Similarly, the episode reflects Mulder and Scully’s uncertainty about Barry by giving us flashbacks that reveal alternate “truths.” In some flashbacks, we see the alien greys congregating around Barry. In others, we see military men. At one point, he says both forces are in cahoots. Again, discerning truth isn’t easy, and again, we must grapple with the notion of an opaque world.

I also appreciate how -- at least subtly -- Carter’s choices of techniques and compositions suggest “how” we should best view Barry: sympathetically. When Barry is shot by the F.B.I, the screen goes to black, and when an image re-emerges, it is a foggy, blurry P.O.V. from the suspect’s perspective. In other words, we are in his shoes…betrayed in a sense, by Mulder, who gives up his convictions and adopts Scully’s viewpoint when he should probably know better. Whether Barry is a liar or an abductee, he is not entirely responsible for his actions. The first-person subjective shots transmit that notion and makes us wonder how it must feel to “be” Barry.

The story’s set-up, “Duane Barry,” with its intense one-on-one confrontations between Mulder and Barry, and the high-stakes of the F.B.I. snipers is superior, in my estimation, both in style-and-substance to the final act, as depicted in “Ascension.”

It’s not that “Ascension” is poorly-done, only that all the real and important character information and story substance is included in the sterling “Duane Barry,” leaving “Ascension” to tie-up everyting. It succeeds, I would conclude, but mostly on the basis of action tropes: spectacle and tension.

In particular, the set-piece at Skyland Mountain that finds Mulder aboard a racing sky-tram is a technically-magnificent piece of work, brilliantly edited. First, the episode evokes tension when Mulder refuses to heed the technician’s advice to slow down, and presses the gas pedal, so-to-speak…beyond all reason and sanity. Each time he does so, Mulder threatens to make the tram jump its cable at the next tower…an eventuality that would send him plunging to his death. This is nail-biting stuff, as Mulder accelerates, decelerates, and races to retrieve Scully.
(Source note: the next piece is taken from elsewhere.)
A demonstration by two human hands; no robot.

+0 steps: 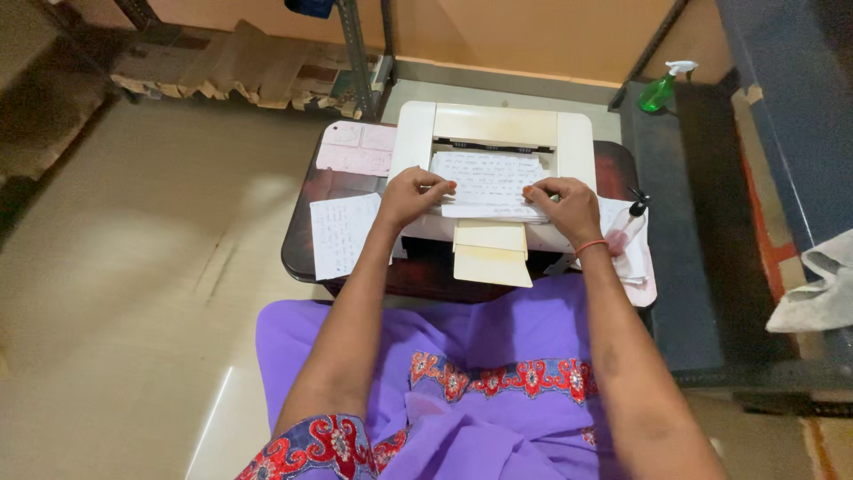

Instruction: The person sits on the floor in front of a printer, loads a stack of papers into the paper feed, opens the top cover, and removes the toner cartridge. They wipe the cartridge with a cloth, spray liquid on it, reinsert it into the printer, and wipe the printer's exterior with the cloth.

Then, the episode unexpectedly moves to pure spectacle as Mulder climbs out of the sky-tram, and attempts to climb down a tower. I’m sure I was merely fooled by excellent stunt-work, but it really looks as though Duchovny is clinging to the top and side of the sky-car. The amazing thing is that this sequence on The X-Files – a low-budget TV episode – totally outshines a similar sequence in the James Bond film, Moonraker (1979). There, obvious rear projection screens and stunt doubles ruined the illusion of Bond (Roger Moore) hanging on for his life on a Buenos Aires tram. The scene in “Ascension” eschews optical trickery and obvious stuntmen, and emerges an action sequence of considerable (and superior) impact.

In terms of characters, much happens in this two-part episode, obviously. Skinner re-opens the X-Files. Scully is abducted and disappears…setting up a multi-season plot-line, essentially, involving the tests performed on her. Mulder learns that Krycek is actually Judas, and meets with Deep Throat’s replacement, X (Steven Williams) in person for the first time.

Yet as I wrote above, beyond all the great intrigue and surprise twists, these episodes work so splendidly because Railsback invests Barry with so much humanity…and madness. His scenes are unpredictable, energetic, and dangerous-seeming, primarily because of the character’s lack of stability. Accordingly, both Scully and Mulder seem imperiled by his presence in a real and intimate way. The key to Railsback’s performance is that the audience both loves and hates him simultaneously; both wants to see him captured, and see him (and his beliefs…) vindicated. That’s not an easy tight-rope for an actor to walk, but Railsback gives an accomplished, pitch-perfect performance.

“Ascension” also introduces fully another shade of Scully’s character: her Catholic faith. Mulder returns Scully’s crucifix and necklace to Mrs. Scully (Sheila Larken) upon her disappearance, and asks “if she was such a skeptic, why did she wear that?” This fascinating dimension of Scully -- her ability to embody both “faith” and “science”-- is examined in many future stories.